A few companies use Next In, First Out when inflation is a factor. Companies will set a selling price on a replacement-cost basis and utilize this method as a method for evaluating the things it sells.

Despite the fact that NIFO doesn't conform to GAAP, numerous financial analysts and business managers favor the economic reasoning behind the method. As a cost flow assumption technique, by expressing that the cost assigned to a product is the cost required to supplant it, NIFO can offer a more pragmatic valuation method businesses will really see during normal operations.

For instance, the traditional methods of Last In, First Out (LIFO) and First In, First Out (FIFO) can become twisted during inflationary periods. Utilizing accounting methods in light of these principles during inflationary conditions can delude business managers.

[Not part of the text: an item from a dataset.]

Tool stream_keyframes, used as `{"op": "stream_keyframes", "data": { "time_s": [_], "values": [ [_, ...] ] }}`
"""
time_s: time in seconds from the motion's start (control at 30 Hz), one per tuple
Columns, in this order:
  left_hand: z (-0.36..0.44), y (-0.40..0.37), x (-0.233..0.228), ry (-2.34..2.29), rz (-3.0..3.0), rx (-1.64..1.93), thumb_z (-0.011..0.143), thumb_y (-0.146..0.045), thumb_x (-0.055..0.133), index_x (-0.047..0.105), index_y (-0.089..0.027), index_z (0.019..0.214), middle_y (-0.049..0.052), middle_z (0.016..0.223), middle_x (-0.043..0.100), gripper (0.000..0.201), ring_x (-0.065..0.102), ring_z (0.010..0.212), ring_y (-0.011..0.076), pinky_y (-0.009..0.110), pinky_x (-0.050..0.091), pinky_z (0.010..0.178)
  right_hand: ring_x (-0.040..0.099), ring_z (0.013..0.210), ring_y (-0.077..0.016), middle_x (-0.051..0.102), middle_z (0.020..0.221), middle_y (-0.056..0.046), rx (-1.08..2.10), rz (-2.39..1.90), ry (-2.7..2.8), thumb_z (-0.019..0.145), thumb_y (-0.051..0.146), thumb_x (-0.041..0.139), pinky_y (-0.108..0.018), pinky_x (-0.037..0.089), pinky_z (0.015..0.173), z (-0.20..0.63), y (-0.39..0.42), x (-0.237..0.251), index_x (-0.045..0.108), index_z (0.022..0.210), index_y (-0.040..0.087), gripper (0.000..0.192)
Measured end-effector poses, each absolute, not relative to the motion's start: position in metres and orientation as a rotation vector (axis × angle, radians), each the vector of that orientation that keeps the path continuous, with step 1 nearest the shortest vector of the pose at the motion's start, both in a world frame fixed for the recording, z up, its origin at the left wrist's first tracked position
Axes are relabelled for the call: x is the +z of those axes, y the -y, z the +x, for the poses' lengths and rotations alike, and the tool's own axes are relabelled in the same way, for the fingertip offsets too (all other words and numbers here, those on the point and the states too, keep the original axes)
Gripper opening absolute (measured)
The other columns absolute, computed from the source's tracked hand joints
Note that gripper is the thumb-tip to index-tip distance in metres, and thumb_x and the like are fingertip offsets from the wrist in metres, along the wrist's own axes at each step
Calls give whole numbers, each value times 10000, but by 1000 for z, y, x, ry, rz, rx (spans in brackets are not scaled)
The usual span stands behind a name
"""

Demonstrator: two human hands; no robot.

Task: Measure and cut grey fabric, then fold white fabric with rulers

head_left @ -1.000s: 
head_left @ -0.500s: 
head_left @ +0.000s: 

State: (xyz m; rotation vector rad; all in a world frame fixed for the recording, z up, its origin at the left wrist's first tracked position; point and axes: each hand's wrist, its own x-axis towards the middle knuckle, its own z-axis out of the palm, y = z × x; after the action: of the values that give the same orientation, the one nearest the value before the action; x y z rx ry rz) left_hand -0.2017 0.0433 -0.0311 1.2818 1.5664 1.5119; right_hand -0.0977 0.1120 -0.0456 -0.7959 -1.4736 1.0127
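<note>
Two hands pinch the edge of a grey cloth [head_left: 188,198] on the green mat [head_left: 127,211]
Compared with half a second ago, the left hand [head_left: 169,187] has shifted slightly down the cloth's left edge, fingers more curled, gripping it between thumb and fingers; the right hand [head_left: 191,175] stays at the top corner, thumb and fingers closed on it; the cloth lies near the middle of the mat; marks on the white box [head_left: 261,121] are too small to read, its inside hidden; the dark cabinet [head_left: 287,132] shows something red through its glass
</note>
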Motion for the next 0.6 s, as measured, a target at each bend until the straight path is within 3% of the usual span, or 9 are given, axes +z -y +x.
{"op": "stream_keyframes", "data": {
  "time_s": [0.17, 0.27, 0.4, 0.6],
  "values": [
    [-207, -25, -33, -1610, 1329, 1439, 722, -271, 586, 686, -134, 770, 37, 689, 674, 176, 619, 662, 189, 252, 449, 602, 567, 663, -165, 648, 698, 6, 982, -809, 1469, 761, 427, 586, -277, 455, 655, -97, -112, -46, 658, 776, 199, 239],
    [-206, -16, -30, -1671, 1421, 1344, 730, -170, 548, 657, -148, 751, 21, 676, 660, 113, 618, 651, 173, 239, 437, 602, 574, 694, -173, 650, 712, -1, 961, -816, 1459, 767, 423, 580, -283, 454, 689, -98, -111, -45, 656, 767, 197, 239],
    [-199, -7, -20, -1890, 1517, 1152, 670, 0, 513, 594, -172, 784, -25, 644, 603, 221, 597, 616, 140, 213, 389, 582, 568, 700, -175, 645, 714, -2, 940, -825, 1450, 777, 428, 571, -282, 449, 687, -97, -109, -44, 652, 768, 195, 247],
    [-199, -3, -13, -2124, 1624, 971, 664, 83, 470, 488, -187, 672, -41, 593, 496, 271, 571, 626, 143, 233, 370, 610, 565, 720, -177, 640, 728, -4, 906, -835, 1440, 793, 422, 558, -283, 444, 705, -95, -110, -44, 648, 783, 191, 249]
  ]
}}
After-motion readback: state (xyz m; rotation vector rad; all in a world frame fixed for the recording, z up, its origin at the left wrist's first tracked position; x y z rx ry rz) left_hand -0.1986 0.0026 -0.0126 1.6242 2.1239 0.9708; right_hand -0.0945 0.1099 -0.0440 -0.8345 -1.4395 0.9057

Consequently, numerous businesses will involve NIFO for internal purposes during these periods and report results utilizing LIFO or FIFO on their evaluated financial statements.

Illustration of Next In, First Out (NIFO)

Assume a company sells a toy gadget for $100. The original cost of the gadget was $47, which would bring about a reported profit of $53.

At the hour of the sale, the replacement cost of the gadget was $63. Assuming the company were to charge $63 for the cost of goods sold under the NIFO concept, the reported profit would decline to $37.

Features

  • Next In, First Out (NIFO) is a method of valuation where the cost of a thing depends on its replacement cost as opposed to its original cost.
  • To reflect genuine business conditions, companies might utilize NIFO internally when inflation is a factor and replacement cost is higher than a thing's original cost.
  • NIFO doesn't conform to generally accepted accounting principles.